Top of Source material
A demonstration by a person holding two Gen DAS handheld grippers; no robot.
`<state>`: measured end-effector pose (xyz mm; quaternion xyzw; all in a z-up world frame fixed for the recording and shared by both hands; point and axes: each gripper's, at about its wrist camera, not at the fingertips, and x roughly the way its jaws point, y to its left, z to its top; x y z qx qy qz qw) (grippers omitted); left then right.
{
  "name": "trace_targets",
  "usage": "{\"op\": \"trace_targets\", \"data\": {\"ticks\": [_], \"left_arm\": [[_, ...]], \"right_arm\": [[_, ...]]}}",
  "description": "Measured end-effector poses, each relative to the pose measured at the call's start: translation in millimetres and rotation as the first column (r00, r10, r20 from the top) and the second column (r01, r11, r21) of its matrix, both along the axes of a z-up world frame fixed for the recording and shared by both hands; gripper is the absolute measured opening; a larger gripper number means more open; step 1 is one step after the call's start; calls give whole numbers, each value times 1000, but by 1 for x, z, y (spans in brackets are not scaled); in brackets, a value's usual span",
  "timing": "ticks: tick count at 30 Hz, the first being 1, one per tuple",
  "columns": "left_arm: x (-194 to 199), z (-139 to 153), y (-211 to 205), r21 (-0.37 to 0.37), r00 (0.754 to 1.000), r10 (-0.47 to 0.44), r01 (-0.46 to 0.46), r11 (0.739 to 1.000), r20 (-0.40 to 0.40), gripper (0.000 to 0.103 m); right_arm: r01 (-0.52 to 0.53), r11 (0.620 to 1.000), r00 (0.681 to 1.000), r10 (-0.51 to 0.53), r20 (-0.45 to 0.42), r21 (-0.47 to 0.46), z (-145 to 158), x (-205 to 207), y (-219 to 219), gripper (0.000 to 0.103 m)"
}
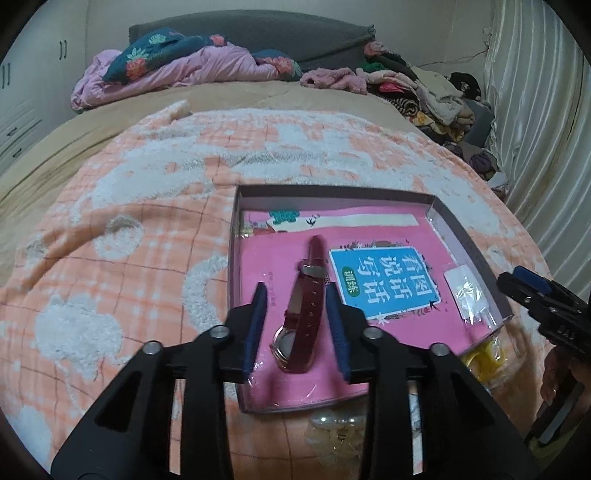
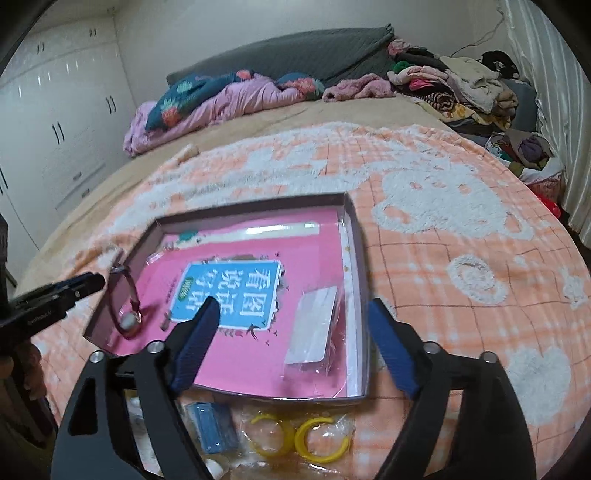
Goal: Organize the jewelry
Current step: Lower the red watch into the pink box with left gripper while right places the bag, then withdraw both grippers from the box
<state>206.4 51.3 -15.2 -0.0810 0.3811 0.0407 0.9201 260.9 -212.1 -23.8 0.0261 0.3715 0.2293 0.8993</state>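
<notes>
My left gripper (image 1: 297,325) fingers spread open round the red watch (image 1: 301,317) lying in the box (image 1: 332,192) on the bed, so I'd lift straight w/o snagging the strap; right gripper (image 2: 291,345) open, empty.

I am working in a home bedroom. Under my jaws is a bed (image 1: 258,96) spread with a peach and white fleece blanket (image 1: 147,229). At its far edge a grey headboard (image 1: 258,31) stands against the wall, with a rumpled pink and floral quilt (image 1: 177,62) before it. Folded clothes (image 2: 461,88) pile up at the far right corner beside a pale curtain (image 1: 535,129), and white wardrobe doors (image 2: 62,122) line the left wall.
</notes>
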Motion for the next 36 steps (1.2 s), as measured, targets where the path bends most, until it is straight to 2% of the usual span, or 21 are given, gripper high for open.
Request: {"op": "trace_targets", "data": {"ticks": [2, 4, 6, 8, 9, 14, 19, 25, 36], "left_arm": [[-5, 6, 0, -5, 1000, 5, -5, 1000, 15, 31], [-9, 13, -2, -5, 1000, 7, -7, 1000, 28, 47], [-14, 20, -4, -1, 999, 12, -12, 1000, 41, 51], [-20, 28, -6, -1, 998, 15, -15, 1000, 56, 59], [-22, 33, -7, 1, 998, 19, -19, 1000, 64, 68], [-34, 48, -13, 12, 995, 22, -23, 1000, 95, 83], [-47, 58, -17, 10, 993, 17, -18, 1000, 120, 87], [-65, 67, -19, 1, 990, 9, -10, 1000, 143, 88], [-90, 71, -25, 2, 988, -8, 8, 1000, 151, 88]], "right_arm": [[7, 1000, 1000, -7, 13, 26, 7, -4, -7, 89], [15, 999, 999, -16, 34, 45, 15, -9, -13, 93], [22, 998, 998, -25, 54, 59, 23, -14, -18, 96], [21, 997, 997, -27, 72, 81, 31, -21, -24, 97], [20, 996, 996, -27, 79, 87, 35, -25, -26, 97], [13, 996, 991, -24, 128, 86, 52, -42, -33, 98], [15, 997, 987, -28, 158, 79, 64, -62, -44, 98], [17, 998, 981, -29, 191, 66, 75, -85, -56, 98], [16, 998, 980, -27, 196, 55, 81, -113, -63, 98]]}}
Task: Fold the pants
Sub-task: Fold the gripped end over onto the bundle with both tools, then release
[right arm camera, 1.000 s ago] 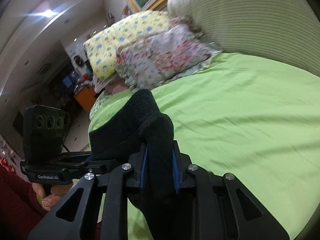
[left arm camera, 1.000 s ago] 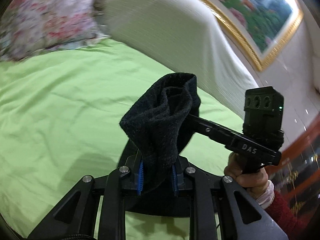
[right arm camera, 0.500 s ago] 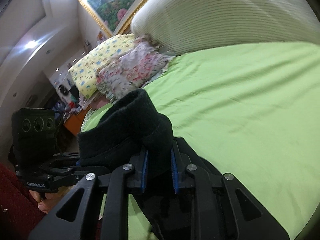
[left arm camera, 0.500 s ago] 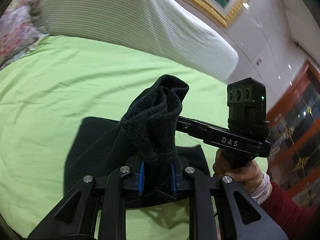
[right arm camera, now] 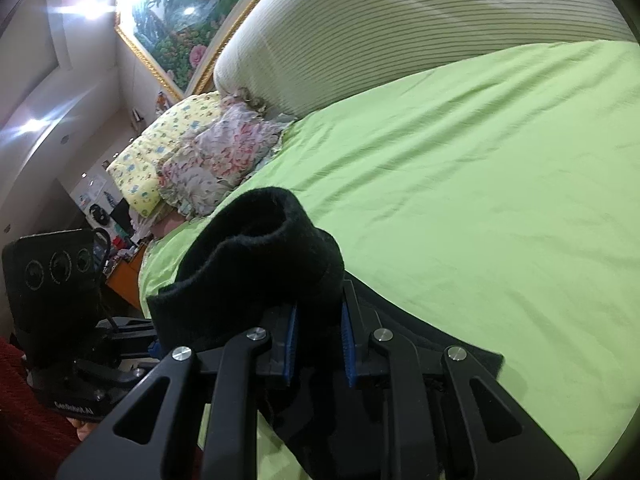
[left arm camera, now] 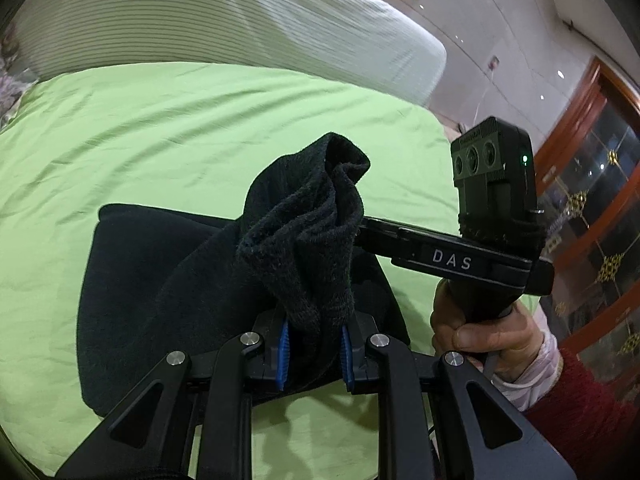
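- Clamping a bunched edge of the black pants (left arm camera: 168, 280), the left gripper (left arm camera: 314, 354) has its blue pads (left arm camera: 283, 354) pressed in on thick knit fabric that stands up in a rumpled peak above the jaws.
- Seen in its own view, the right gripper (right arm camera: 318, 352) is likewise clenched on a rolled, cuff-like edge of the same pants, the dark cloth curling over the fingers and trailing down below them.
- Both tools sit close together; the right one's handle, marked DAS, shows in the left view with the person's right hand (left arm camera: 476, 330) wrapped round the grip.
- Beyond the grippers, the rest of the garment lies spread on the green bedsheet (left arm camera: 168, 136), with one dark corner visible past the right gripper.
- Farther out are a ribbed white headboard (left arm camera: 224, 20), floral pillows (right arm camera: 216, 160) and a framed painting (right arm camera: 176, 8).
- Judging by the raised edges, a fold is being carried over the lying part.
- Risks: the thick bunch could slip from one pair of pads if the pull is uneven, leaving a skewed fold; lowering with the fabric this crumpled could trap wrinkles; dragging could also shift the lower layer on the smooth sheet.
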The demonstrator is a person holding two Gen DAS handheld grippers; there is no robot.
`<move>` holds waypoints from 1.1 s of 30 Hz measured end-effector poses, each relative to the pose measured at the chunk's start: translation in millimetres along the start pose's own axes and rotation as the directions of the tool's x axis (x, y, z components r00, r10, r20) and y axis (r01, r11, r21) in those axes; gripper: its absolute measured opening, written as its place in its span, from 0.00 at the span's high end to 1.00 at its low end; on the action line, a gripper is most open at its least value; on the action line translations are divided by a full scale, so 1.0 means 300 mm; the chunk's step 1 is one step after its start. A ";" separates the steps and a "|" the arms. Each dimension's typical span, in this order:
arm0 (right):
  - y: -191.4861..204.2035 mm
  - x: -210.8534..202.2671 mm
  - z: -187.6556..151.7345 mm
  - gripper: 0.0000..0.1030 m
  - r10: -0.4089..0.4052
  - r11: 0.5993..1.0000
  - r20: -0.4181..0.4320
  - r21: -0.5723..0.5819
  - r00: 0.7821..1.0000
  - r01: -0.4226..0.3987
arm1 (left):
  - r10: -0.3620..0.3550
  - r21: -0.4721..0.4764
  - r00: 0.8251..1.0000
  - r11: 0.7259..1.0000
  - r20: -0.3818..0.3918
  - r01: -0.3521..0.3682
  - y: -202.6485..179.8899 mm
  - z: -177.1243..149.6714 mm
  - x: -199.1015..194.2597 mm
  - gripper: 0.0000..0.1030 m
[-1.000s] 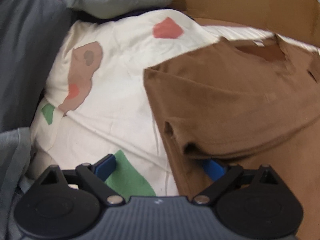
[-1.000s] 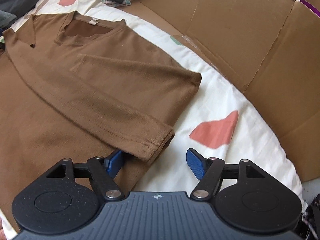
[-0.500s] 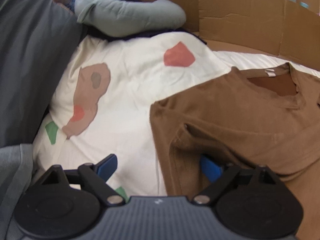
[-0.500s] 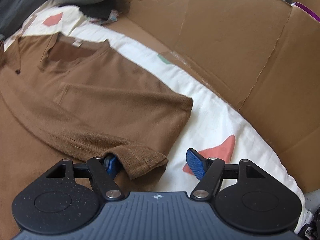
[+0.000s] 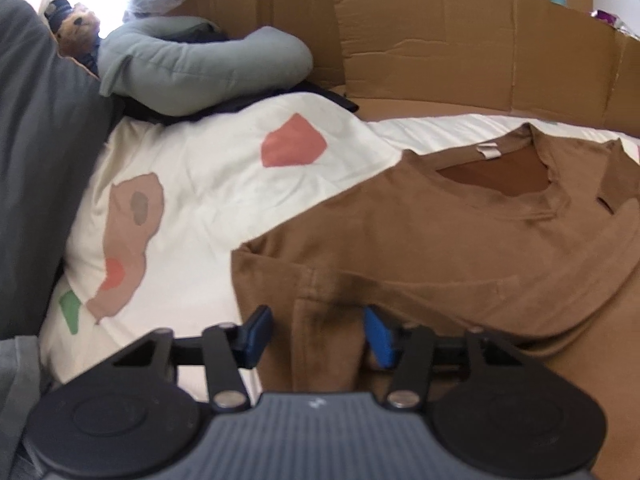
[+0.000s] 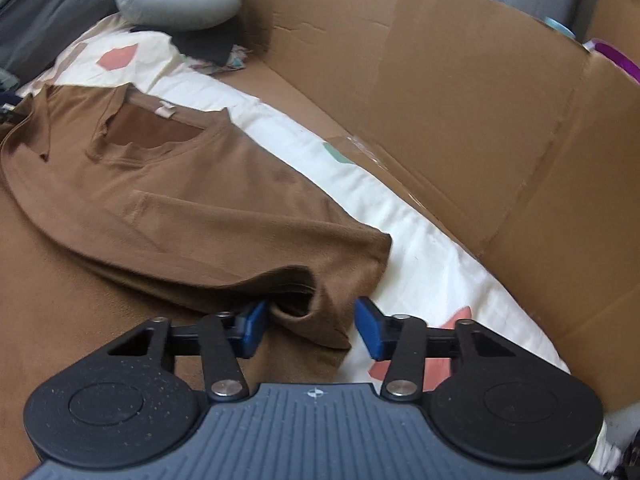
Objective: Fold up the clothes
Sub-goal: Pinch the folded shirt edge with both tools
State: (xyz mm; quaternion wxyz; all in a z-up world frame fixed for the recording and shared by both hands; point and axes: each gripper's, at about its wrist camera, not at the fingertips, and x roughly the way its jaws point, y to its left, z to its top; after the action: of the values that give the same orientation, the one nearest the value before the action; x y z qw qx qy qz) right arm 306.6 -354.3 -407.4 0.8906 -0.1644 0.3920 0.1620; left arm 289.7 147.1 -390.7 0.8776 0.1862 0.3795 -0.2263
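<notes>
- Both grippers' jaws narrower than a second ago, each now straddling a shirt sleeve.
- Left gripper (image 5: 316,334) angled down, jaws closing, sleeve fabric between them.
- Right gripper (image 6: 310,326) angled down, jaws closing around the sleeve hem.
- Brown shirt (image 5: 460,240) lies on the bed sheet (image 5: 208,184).

A brown short-sleeved T-shirt (image 5: 460,240) lies spread face-up on a white patterned sheet (image 5: 208,184), neckline with pale label away from the cameras, both sleeves bunched and slightly raised at their hems.
</notes>
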 end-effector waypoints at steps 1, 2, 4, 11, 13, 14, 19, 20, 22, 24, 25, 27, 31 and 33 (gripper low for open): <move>0.005 0.000 0.002 0.52 0.003 1.000 0.002 -0.012 1.000 -0.003 | -0.008 -0.012 1.000 1.000 -0.006 0.008 0.004 -0.002 0.002 0.59; 0.006 0.001 0.005 0.55 0.006 1.000 0.003 -0.015 1.000 -0.006 | -0.012 -0.026 1.000 1.000 -0.011 0.012 0.009 -0.004 0.004 0.61; 0.009 0.001 0.011 0.59 0.012 1.000 0.007 -0.022 1.000 -0.012 | -0.018 -0.057 1.000 0.998 -0.015 0.017 0.020 -0.006 0.006 0.71; -0.027 0.004 0.035 0.84 0.016 0.999 0.015 0.033 1.000 -0.016 | -0.020 -0.175 1.000 0.984 0.009 0.021 0.073 -0.004 -0.010 0.95; -0.058 0.006 0.047 0.84 0.010 0.996 0.020 0.088 1.000 -0.012 | -0.016 -0.217 1.000 0.976 0.007 0.017 0.095 -0.006 -0.010 0.95; -0.075 0.007 0.054 0.84 0.004 0.993 0.023 0.118 1.000 -0.007 | -0.015 -0.238 1.000 0.971 0.003 0.015 0.105 -0.009 -0.008 0.95; -0.139 -0.002 0.071 0.82 0.002 0.974 0.034 0.228 0.999 -0.010 | -0.007 -0.292 1.000 0.956 0.001 0.007 0.137 -0.017 -0.008 0.95; -0.143 -0.007 0.074 0.78 0.006 0.974 0.038 0.227 0.999 -0.014 | -0.007 -0.298 1.000 0.954 0.001 0.007 0.140 -0.018 -0.009 0.95; -0.148 -0.024 0.075 0.70 0.025 0.975 0.048 0.220 0.999 -0.035 | -0.008 -0.306 1.000 0.952 0.001 0.008 0.143 -0.018 -0.008 0.95; -0.152 -0.041 0.072 0.65 0.051 0.976 0.051 0.209 0.997 -0.060 | -0.009 -0.314 1.000 0.949 0.001 0.009 0.147 -0.018 -0.007 0.95; -0.151 -0.048 0.067 0.64 0.057 0.978 0.048 0.199 0.997 -0.065 | -0.009 -0.315 1.000 0.949 0.001 0.009 0.147 -0.019 -0.007 0.95; -0.153 -0.058 0.052 0.63 0.072 0.980 0.033 0.184 0.997 -0.077 | -0.009 -0.315 1.000 0.949 0.001 0.009 0.146 -0.020 -0.007 0.95; -0.150 -0.053 0.015 0.57 0.079 0.983 -0.005 0.168 0.997 -0.077 | -0.009 -0.314 1.000 0.950 0.000 0.009 0.145 -0.021 -0.007 0.95; -0.140 -0.037 0.003 0.57 0.072 0.986 -0.022 0.150 0.997 -0.068 | -0.008 -0.312 1.000 0.950 0.000 0.007 0.144 -0.020 -0.007 0.95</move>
State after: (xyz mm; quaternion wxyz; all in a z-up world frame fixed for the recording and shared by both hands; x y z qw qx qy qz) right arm 317.6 -393.2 -391.4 0.8887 -0.0856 0.4206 0.1612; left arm 308.0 186.3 -386.2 0.8948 0.0438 0.4119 -0.1667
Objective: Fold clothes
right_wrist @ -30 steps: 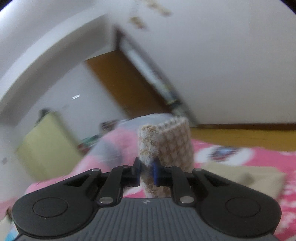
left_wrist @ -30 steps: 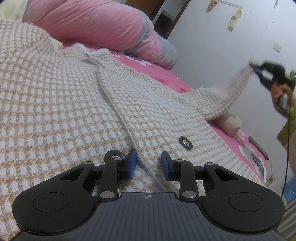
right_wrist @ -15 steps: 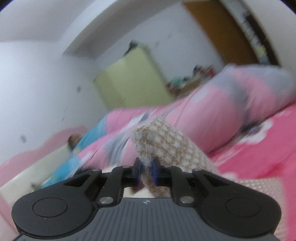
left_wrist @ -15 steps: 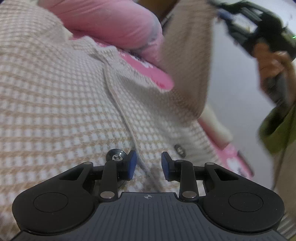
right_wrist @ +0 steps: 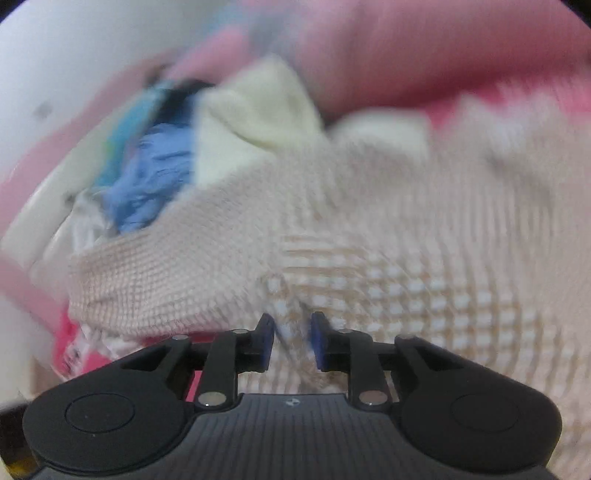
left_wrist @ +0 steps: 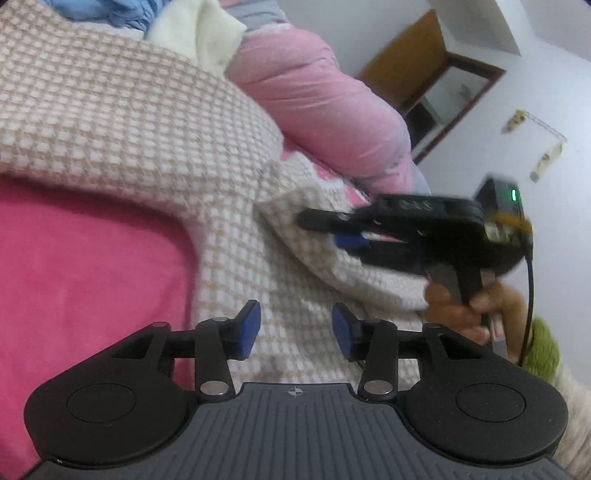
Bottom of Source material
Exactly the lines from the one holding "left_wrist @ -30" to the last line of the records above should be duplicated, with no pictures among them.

> _Completed exercise_:
left_wrist @ -30 steps: 
right_wrist @ -15 steps: 
left_wrist @ -15 steps: 
right_wrist @ +0 steps: 
left_wrist @ +0 steps: 

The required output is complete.